WHAT TO PRODUCE
Before you write out the listing, remove the pictures; everything else stays exactly as it is.

*** Block opens ***

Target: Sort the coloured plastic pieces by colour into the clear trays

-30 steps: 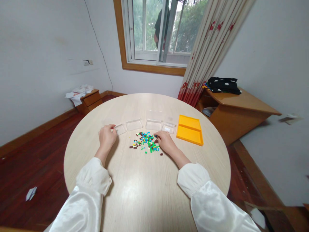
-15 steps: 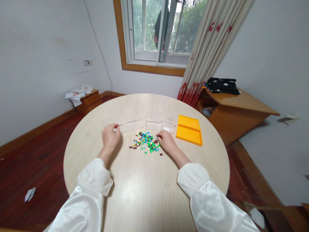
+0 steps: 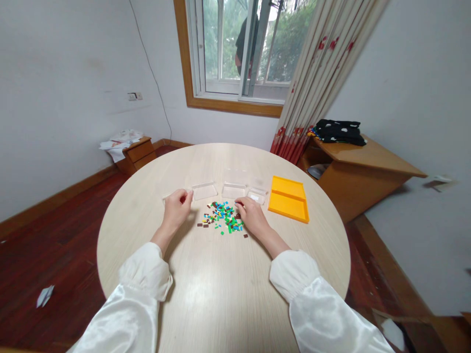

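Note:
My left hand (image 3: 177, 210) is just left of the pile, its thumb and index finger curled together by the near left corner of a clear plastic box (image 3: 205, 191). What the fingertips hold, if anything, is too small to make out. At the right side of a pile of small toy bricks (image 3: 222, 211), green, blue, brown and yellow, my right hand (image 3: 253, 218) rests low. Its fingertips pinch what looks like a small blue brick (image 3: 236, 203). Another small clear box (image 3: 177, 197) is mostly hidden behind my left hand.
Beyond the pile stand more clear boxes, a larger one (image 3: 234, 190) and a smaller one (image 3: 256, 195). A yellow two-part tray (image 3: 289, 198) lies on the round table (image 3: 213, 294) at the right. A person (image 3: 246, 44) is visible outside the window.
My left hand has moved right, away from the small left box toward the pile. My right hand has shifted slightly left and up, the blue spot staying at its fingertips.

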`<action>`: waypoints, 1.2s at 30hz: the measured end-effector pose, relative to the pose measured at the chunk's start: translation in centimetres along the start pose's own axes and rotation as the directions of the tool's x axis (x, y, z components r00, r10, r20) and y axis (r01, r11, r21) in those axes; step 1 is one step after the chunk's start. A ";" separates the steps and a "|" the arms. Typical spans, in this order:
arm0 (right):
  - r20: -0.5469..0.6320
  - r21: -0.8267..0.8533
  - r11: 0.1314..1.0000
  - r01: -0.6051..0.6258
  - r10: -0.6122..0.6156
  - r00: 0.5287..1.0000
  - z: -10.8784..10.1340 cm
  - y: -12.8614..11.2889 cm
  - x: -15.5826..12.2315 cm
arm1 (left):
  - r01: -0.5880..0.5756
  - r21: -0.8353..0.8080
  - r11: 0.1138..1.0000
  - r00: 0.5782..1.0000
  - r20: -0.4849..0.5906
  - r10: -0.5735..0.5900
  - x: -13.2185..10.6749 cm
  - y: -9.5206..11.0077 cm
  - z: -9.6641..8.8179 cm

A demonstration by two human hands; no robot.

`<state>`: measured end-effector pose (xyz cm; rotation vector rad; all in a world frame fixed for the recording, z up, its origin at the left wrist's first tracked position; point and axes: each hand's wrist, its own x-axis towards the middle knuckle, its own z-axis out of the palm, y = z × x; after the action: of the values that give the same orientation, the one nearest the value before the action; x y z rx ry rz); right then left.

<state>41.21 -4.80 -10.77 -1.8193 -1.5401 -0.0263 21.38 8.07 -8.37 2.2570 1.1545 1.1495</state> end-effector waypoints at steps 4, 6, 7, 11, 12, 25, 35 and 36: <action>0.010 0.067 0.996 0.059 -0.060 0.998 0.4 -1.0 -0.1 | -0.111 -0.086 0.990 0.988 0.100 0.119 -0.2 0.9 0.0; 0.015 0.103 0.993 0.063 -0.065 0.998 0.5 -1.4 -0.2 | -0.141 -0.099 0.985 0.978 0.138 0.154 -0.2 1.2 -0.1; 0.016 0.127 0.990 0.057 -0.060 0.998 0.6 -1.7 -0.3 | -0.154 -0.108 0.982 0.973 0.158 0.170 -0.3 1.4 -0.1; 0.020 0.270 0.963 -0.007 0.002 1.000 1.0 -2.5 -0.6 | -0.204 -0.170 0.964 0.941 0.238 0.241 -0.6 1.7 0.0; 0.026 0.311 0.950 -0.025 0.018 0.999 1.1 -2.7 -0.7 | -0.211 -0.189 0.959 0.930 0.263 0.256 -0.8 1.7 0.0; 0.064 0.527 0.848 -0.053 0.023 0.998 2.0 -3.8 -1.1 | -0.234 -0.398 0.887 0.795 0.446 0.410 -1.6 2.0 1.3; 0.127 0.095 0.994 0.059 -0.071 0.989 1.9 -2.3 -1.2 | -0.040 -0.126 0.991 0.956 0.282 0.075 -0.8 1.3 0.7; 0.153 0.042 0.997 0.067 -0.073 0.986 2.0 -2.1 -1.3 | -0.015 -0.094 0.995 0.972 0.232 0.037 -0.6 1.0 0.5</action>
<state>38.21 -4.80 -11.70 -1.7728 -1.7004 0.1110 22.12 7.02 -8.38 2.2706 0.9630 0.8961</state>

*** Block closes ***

EXERCISE ANSWER
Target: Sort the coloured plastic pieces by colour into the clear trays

-30 steps: 
-15 steps: 
+0 steps: 

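Note:
My left hand (image 3: 177, 210) is just left of the pile, its thumb and index finger curled together by the near left corner of a clear plastic box (image 3: 205, 191). What the fingertips hold, if anything, is too small to make out. At the right side of a pile of small toy bricks (image 3: 222, 211), green, blue, brown and yellow, my right hand (image 3: 253, 218) rests low. Its fingertips pinch what looks like a small blue brick (image 3: 236, 203). Another small clear box (image 3: 177, 197) is mostly hidden behind my left hand.
Beyond the pile stand more clear boxes, a larger one (image 3: 234, 190) and a smaller one (image 3: 256, 195). A yellow two-part tray (image 3: 289, 198) lies on the round table (image 3: 213, 294) at the right. A person (image 3: 246, 44) is visible outside the window.
My left hand has moved right, away from the small left box toward the pile. My right hand has shifted slightly left and up, the blue spot staying at its fingertips.
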
`<action>`: waypoints, 1.2s at 30hz: the measured end-effector pose, relative to the pose measured at the chunk's start: translation in centimetres along the start pose's own axes and rotation as the directions of the tool's x axis (x, y, z components r00, r10, r20) and y axis (r01, r11, r21) in those axes; step 1 is one step after the chunk's start. A ";" separates the steps and a "|" the arms. Typical spans, in this order:
arm0 (right):
  - r20: -0.5469..0.6320
  - r21: -0.8267..0.8533
  - r11: 0.1314..1.0000
  - r01: -0.6051..0.6258
  - r10: -0.6122..0.6156
  - r00: 0.5287..1.0000
  - z: -10.8784..10.1340 cm
  - y: -12.8614..11.2889 cm
  - x: -15.5826..12.2315 cm
arm1 (left):
  - r01: -0.5880..0.5756
  - r21: -0.8353..0.8080
  - r11: 0.1138..1.0000
  - r00: 0.5782..1.0000
  - r20: -0.4849..0.5906
  - r10: -0.5735..0.5900
  - x: -13.2185..10.6749 cm
  - y: -9.5206..11.0077 cm
  - z: -9.6641..8.8179 cm

A demonstration by two human hands; no robot.

`<state>`: measured end-effector pose (xyz cm; rotation vector rad; all in a world frame fixed for the recording, z up, its origin at the left wrist's first tracked position; point and axes: each hand's wrist, its own x-axis towards the middle knuckle, its own z-axis out of the palm, y = z × x; after the action: of the values that give the same orientation, the one nearest the value before the action; x y z rx ry rz); right then left.

<state>41.21 -4.80 -10.77 -1.8193 -1.5401 -0.0263 21.38 8.07 -8.37 2.2570 1.1545 1.1495</state> end-effector waypoints at steps 4, 6, 7, 11, 12, 25, 35 and 36: <action>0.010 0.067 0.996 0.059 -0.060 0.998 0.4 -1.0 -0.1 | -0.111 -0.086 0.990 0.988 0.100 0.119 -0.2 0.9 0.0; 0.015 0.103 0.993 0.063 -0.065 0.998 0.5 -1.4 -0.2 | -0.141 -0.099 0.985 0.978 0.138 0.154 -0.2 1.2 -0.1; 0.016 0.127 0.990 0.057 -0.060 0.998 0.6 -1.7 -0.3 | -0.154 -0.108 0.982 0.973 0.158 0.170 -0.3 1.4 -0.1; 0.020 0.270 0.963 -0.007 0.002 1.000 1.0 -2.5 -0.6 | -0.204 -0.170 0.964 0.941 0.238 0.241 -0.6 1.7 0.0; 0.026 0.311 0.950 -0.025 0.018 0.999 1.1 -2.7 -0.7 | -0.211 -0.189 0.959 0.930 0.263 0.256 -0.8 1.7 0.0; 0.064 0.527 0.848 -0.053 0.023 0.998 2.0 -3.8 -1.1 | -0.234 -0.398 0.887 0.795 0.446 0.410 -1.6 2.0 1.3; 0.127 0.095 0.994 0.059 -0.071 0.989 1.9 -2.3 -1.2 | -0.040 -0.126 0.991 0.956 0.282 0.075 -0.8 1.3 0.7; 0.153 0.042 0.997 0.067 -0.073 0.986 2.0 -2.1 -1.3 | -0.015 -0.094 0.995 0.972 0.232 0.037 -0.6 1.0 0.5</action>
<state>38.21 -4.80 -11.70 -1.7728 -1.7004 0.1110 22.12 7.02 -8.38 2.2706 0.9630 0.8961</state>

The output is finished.